Recently, we published an article discussing five of the most interesting five-cylinder engines ever produced. However, there was a glaring omission from both the video and article, and that was Audi’s legendary five-cylinder engine. To say the Audi five-cylinder is iconic wouldn’t be giving it enough credit, as for almost half a decade, the automaker has had a pentacylinder powerplant filling a variety of roles.
Starting off as a naturally aspirated gasoline engine in 1976, it was a compromise between the desire for more displacement and physically limited space in the engine bay of the Audi 100. Based on the EA 827 four-cylinder engine concept, a 2.1-liter single-overhead-camshaft inline-five-cylinder design was created, which made 136 horsepower thanks to a “modern” fuel injection system.
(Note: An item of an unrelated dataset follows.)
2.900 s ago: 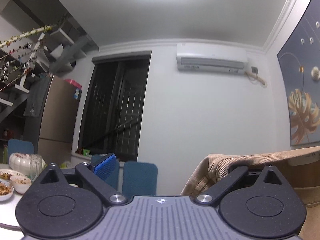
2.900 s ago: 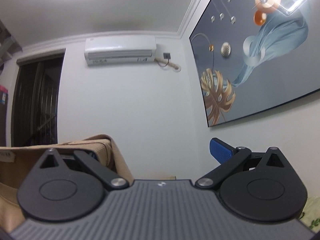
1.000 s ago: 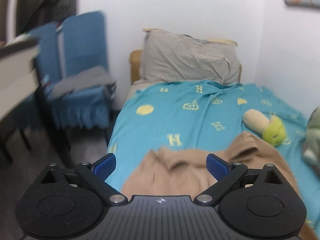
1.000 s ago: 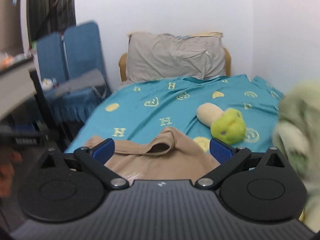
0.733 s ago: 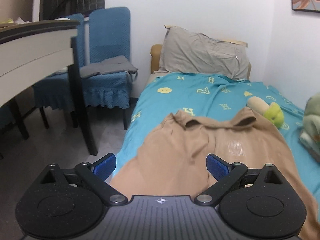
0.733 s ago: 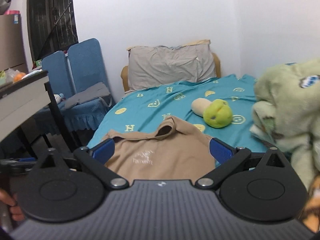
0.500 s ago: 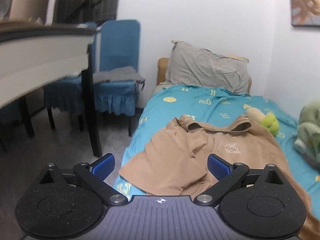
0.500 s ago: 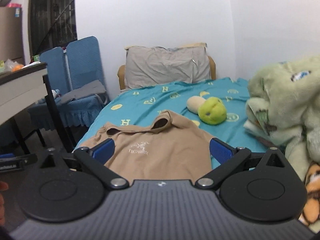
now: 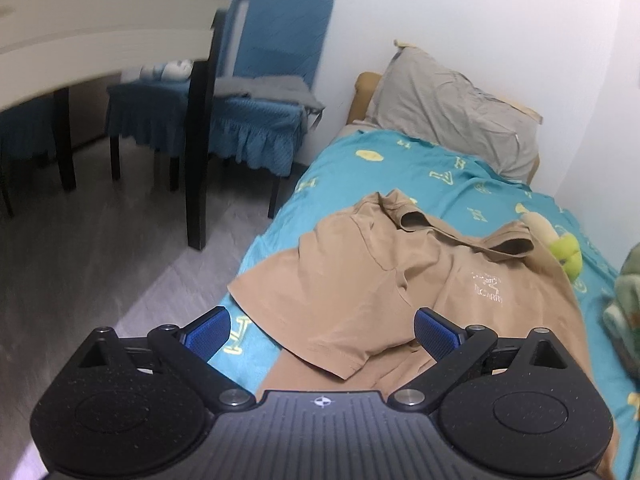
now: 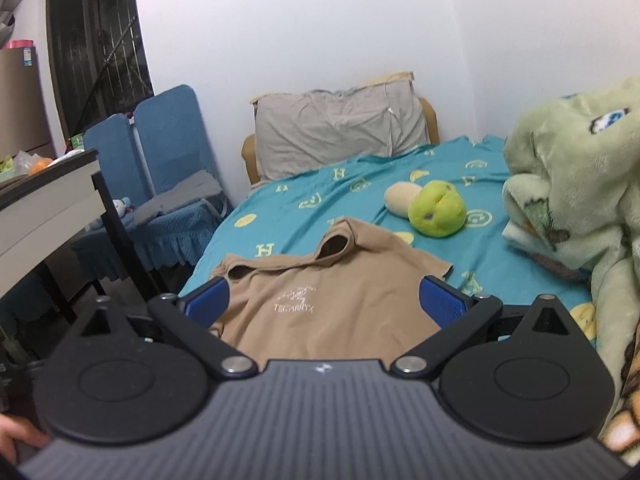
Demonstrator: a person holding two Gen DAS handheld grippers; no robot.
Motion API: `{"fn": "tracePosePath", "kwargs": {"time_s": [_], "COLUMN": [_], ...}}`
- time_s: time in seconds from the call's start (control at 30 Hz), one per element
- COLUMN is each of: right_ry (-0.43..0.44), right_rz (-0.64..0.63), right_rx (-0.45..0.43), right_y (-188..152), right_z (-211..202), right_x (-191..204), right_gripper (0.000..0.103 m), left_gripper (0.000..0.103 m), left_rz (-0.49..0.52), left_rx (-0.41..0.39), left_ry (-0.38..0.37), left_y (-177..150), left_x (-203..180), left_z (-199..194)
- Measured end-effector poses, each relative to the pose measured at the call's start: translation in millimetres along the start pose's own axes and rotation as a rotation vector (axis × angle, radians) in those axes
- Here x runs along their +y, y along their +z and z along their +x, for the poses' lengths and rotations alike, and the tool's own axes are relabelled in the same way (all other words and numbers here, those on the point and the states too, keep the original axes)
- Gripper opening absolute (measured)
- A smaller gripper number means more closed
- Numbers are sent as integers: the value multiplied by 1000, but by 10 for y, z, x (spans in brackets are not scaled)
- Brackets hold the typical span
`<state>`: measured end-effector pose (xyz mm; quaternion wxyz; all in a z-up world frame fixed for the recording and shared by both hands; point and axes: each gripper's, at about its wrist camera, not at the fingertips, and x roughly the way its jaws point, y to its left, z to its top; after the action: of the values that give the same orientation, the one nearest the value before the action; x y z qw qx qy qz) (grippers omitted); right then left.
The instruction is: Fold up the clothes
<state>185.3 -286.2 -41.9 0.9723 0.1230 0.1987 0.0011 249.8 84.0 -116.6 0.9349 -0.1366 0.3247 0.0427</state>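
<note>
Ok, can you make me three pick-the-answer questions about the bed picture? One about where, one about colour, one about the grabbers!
1. Where is the tan shirt?
A. On the blue chair
B. Spread on the bed
C. On the floor

2. What colour is the bed sheet?
A. Teal
B. Red
C. White

3. How are the left gripper and right gripper?
A. Both shut
B. One open
C. Both open

Answers: B, the shirt lies flat on the sheet; A, teal with yellow letters; C, each pair of blue pads stands wide apart, holding nothing.
</note>
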Motion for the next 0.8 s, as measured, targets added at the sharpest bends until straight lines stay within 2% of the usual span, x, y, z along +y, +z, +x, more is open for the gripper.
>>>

The engine design soon branched off into a diesel version as well. But, where it really made a name for itself was on the World Rally Championship circuit in the 1980s. Starting off with 200 horsepower in turbocharged competition form, the engine soon received a second overhead camshaft and double the number of valves. The street variant soon produced 225 horsepower and the competition variant took home a WRC title.
Then, possibly the most famous iteration of the engine was created in the mid-1980s, in the form of the unlimited Group-B powerplant which doubled the engine’s previous output. Various other forms of motorsport in the 1980s saw the engine produce a peak rating of 720 horsepower from just over two liters of displacement — no small feat with ’80s technology.
While the next thirty years would see Audi continually refine the five-cylinder engine design into the current 400-plus-horsepower, 2.5-liter variant powering the TT RS and RS3, it’s our humble opinion that the most iconic form of the Audi inline-five existed in the days of neon colors and New Wave music.